After a drop on my Muni, the handle on my Hs33 brake bent and needed to be replaced. I replaced it this weekend, but now the brakes don’t seem to be as strong.

I looked in the owner’s manual and the only reference to telling if the brake line needs to be bled is something like: the calipers will not move inward when you gently pull on the lever.

When I pull on the lever, the calipers move. If it needed to be bled, would the calipers even move?

When I was changing it, there is a pinlike thing that dangles from the handle that works like a plunger and it came out, but the rubber seal that it goes into stayed intakt.

tough nuts.

EDIT: :roll_eyes: , but really, I have no knowledge on the subject of brakes :roll_eyes:

They shouldn’t need to be bled if you didn’t lose any fluid. It may help to adjust the knob on the lever. The knob on your original lever may have been at a different setting, thus placing the pads closer to the rim and seemingly having a firmer feel :smiley:

It doesn’t happen often, but it is possible for the piston that the little rod goes into to pop up and leak fluid out, or air in. If it sucked in a little air, you will need to bleed it to get the “spongy” feel out of it. Bleeding instructions are at : Magura Cult

The easiest way to avoid that happening is to use something to hold the piston down while changing the lever. The method I use is in the attached photo.

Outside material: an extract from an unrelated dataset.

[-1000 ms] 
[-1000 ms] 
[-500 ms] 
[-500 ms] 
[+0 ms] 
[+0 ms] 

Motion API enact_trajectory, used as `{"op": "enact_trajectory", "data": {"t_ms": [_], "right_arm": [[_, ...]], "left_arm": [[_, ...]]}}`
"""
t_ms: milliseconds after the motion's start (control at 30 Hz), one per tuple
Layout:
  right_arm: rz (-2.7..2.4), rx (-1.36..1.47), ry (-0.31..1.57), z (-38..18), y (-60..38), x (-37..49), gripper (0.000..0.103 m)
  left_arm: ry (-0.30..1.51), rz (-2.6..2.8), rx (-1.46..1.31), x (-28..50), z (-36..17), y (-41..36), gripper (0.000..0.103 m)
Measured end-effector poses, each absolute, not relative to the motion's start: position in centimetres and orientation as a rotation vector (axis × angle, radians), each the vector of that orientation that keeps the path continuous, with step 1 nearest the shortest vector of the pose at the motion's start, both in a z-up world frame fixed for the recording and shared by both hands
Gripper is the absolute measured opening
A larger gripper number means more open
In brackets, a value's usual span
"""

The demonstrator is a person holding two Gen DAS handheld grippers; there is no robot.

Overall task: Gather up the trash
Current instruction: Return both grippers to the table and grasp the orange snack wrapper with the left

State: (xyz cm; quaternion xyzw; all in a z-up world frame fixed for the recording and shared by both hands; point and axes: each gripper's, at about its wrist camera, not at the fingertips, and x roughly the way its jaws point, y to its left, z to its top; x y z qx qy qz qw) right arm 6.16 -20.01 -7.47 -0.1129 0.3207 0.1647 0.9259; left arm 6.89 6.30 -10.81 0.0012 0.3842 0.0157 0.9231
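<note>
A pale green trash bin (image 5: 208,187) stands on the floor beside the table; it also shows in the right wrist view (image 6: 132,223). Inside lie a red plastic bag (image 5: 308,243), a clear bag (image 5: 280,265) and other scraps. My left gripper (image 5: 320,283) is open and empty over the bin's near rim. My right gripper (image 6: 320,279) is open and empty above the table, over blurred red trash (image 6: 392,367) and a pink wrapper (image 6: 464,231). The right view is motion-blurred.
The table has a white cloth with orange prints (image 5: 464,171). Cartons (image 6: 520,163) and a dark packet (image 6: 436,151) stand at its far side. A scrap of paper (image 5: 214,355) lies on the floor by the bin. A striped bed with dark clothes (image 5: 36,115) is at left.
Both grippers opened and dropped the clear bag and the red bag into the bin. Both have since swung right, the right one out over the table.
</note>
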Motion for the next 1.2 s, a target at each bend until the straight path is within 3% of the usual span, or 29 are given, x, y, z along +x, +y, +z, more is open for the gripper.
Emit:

Quite possibly you need a bit more fluid in there. If it takes more lever movement than before to have the pads actually start moving, or if the lever feel is real squishy instead of firm when the pads contact the rim, then you probably have some air in the system. The good news is that bleeding needn’t be as complicated as they say.

What I do that works great is position the uni so the bleed hole in the master cylinder is facing up (the seat front will be pointed down). Then just take that screw out (nothing will leak out), and add fluid until it’s full. Add a little bit at a time, then GENTLY work the lever to push the bubbles out the top, breaking them as they surface so as not to let fluid spill out. Sometimes, slightly shaking the lever will help dislodge the bubbles so they rise. Then when you can’t add any more fluid, put the screw back in. The brakes should now work with a firm lever feel.

So long as the only air is up in the master cylinder area, this method should work.

Another thing to check is whether you’ve got some leakage around the piston seal area. I’ve had 2 masters now that have developed leaks and needed to be warrantied. So far, I’ve had no luck fixing them by replacing the o-ring inside. Maybe someone else knows how to make these things work again, but I haven’t succeeded yet. Fortunately, Magura has been great about supporting their product (which isn’t supposed to leak for 5 years).

Hope all this helps!


When you bleed it, be sure the TPA knob is screwed all the way down so the rod and piston are fully retracted. Otherwise you will lose travel because there will be less fluid in the system.